What is Selenium 4? The Latest in Automated Browser Testing

27 April 2021, 09:35 AM

By Test Guild

You've probably heard that Selenium 4 Beta is now available.

After speaking with Simon Stewart, creator of the open-source project Selenium WebDriver API, I compiled some of his favorite new features of Selenium 4 in this article.

What are the Pieces that Make up Selenium 4?

First, before learning the central point about Selenium 4, let's go over the basics.

When most folks hear “Selenium,” they automatically think of Selenium WebDriver.

Aside from all the features of the Selenium test project, did you know, however, that there are two other significant pieces that make up the Selenium test project: Those pieces are Selenium IDE and Selenium Grid.

Simon believes that Selenium 4 is an excellent point at which to reintroduce people to the various bits and pieces that make up the Selenium Project.

Selenium 4 equals Selenium WebDriver plus Selenium IDE and Selenium Grid | TestGuild

To better understand this aspect about Selenium, let me introduce you to:

What is Selenium WebDriver? Selenium WebDriver is an open-source API that allows you to programmatically interact with a browser on an operating system the way a real user would. Selenium WebDriver was created exclusively for browser automation.
What is Selenium IDE? Selenium IDE is a record and playback automation tool.
What is Selenium Grid – Selenium Grid allows you to save time by spreading your tests across multiple machines, including heavy virtual machines.
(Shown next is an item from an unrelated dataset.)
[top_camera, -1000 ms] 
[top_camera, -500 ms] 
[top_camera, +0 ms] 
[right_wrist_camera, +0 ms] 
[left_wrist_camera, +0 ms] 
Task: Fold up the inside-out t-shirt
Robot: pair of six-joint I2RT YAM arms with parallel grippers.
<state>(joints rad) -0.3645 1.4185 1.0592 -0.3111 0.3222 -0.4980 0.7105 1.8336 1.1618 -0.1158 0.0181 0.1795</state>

Let's dive into each to see what's new!

Selenium 4 WebDriver Updates

The team finally deprecated a bunch of methods you were previously warned about.

This clean-up effort was long overdue. Much work has gone into cleaning up many of the driver's interfaces, classes, and methods code base.

For example:

interations.Keyboard has been replaced with Actions and KeyInput instead.

You can see a list directly in the official documentation

No worries, though, since Simon also mentioned they did focus on maintaining backward compatibility with legacy versions.

That means you should be able to add the latest version, that is Selenium 4, into your older tests, and this latest version should just work; with the caveat, of course, that if a method was deprecated, it's probably gone.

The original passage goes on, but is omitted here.